INFORMATION PROVIDED:
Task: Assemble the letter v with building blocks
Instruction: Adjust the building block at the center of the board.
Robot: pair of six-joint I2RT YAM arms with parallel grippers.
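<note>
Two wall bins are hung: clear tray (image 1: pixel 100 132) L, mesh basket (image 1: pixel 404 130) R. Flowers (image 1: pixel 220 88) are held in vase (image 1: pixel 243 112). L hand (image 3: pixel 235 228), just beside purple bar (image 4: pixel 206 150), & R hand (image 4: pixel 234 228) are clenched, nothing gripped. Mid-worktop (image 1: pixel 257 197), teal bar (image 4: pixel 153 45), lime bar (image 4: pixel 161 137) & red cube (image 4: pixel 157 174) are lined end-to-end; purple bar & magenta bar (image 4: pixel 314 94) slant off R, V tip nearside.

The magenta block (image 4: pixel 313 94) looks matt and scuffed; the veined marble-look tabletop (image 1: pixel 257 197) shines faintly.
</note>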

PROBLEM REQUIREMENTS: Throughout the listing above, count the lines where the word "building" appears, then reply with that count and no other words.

ANSWER SECTION: 2